Reflecting on 2023
It has been almost a year since I have opened this site. It can be difficult for me to keep track of how I am doing over a period of time unless I write it down in the moment or talk about it with someone who was with me at the time. A lot of the struggles that I had during the year were directly listed as goals in one of my previous posts! It was surprising to see that I have made good progress towards the goals that I set at the beginning of the year. Even though I was not thinking during these difficult times that I was working towards my new year’s resolutions, I undoubtedly grew as a person through these challenges that I was considering last December.
The things that took up most of my time and energy in 2023 were my job and my mental health.
I have been working at my job for over 1 year now. It was insanely difficult and I probably cried before my shifts more often than not. I survived all of the obstacles that working in healthcare has thrown me and I have gained so much along the way. I made a few good friends at work who I can celebrate birthdays with outside of the hospital. I utilize my organization’s emotional support services and have been seeing one of their therapists monthly. That has been the biggest game changer for me. My therapist has direct knowledge of what it is like to do my job and can better help me navigate the situations that come up. The most important step that I have taken in my professional journey is choosing to work in one specific unit instead of switching between two units regularly. My body has been telling me for a long time that I need to make the choice for myself. I could write a whole article on how that went for me, but at the end of the day I was finally able to hit my year mark and make some changes for myself at work that will benefit me and my mental health in the long run.
My mental health has been improving over the past year as well. The ups and downs were still there (a lot of the sadness and anxiety I was feeling was directly related to feeling stressed from my job), but I have been really benefiting from the medication that my psychiatrist prescribed. I am 100% in a better place for taking my meds regularly and going to therapy monthly. I am still working on trying to feed myself well, but I have actually started exercising again! Doing yoga 1-2 times a week has been good for me. A lot of the year it felt too difficult to move my body outside of being on my feet all the time at work. I have found a friend to take classes with occasionally and I also really like how it gives me something to look forward to on my days off.

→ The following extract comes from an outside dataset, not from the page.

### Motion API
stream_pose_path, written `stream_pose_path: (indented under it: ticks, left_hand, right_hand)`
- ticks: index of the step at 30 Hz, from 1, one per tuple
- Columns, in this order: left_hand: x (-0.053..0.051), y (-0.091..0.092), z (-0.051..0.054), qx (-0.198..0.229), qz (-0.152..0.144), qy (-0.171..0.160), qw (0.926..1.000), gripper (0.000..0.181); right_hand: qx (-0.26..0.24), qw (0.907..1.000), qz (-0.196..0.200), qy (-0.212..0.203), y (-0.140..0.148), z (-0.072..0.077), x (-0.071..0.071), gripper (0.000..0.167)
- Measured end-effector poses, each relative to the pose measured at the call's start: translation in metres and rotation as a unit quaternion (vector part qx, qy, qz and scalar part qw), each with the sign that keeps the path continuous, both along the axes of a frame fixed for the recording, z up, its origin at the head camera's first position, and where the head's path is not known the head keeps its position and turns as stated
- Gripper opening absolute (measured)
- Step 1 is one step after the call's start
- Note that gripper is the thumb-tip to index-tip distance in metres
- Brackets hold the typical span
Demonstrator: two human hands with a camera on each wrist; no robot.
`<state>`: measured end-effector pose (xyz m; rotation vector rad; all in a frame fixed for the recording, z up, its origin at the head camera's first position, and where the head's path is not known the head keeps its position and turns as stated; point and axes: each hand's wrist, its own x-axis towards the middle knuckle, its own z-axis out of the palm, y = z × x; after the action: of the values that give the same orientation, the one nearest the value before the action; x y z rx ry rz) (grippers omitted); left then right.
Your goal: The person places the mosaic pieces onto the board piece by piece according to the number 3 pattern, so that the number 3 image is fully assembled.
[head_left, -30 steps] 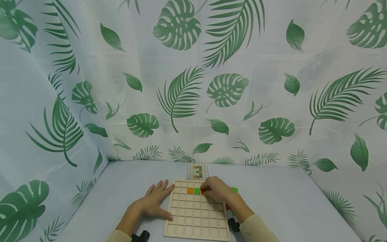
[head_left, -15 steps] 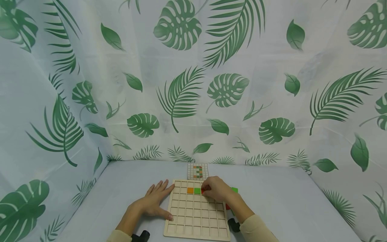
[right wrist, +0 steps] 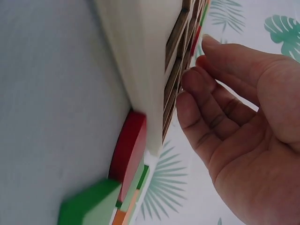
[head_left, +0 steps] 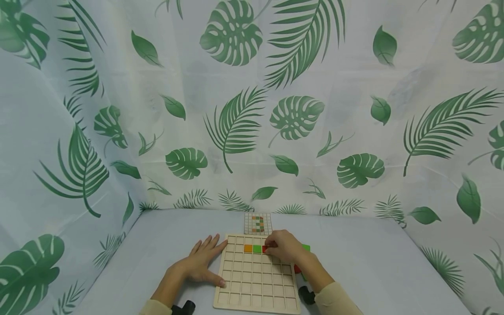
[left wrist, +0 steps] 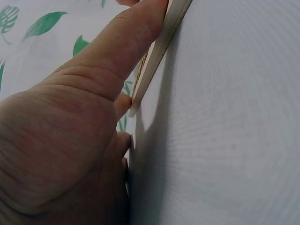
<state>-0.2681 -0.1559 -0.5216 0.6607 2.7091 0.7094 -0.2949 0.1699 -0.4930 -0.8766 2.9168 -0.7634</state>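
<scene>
A wooden grid board point(head_left: 248, 278) lies on the white table. An orange tile point(head_left: 248, 248), a green tile point(head_left: 257, 249) and a red tile point(head_left: 264, 249) sit side by side in one of its upper rows. My left hand point(head_left: 201, 261) rests spread at the board's left edge, its thumb touching the frame. In the left wrist view the thumb point(left wrist: 122, 44) lies along the board's side. My right hand point(head_left: 285, 246) hovers just right of the red tile, partly covering it. In the right wrist view its fingers point(right wrist: 194, 112) are loosely bent, with nothing visible between them.
A small card point(head_left: 248, 225) with a coloured grid pattern lies behind the board. Loose pieces lie beyond the board's right edge, among them a curved red piece point(right wrist: 127, 154) and a green one point(right wrist: 91, 206). Leaf-printed cloth point(head_left: 244, 183) surrounds the table.
My right hand has shifted slightly to the right, letting go of the red tile, more of which now shows in its cell. The left hand has stayed in place.
</scene>
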Motion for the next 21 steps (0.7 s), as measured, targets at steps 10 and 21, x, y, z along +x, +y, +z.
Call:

In 2024, I have a few things that have been on my mind. I am a bit of a messy person and want to be able to maintain a clean environment around me. I have a lot of half finished tasks that I would like to check off my list. I also have been thinking of finding a new job or a side hustle and going to part time at my current job if I can spend more time doing another job I like. I get stressed out a lot by my job and want to see if there is something I can find that makes me feel more at peace in my daily life. I want to continue working on my personal relationships, including dedicating time to my friends and visiting my family more often. 2023 has been quite the year, and it is nice to take a moment to recognize my progress.
What are some challenges you endured this year and how did you handle them? How do you practice self love and self care?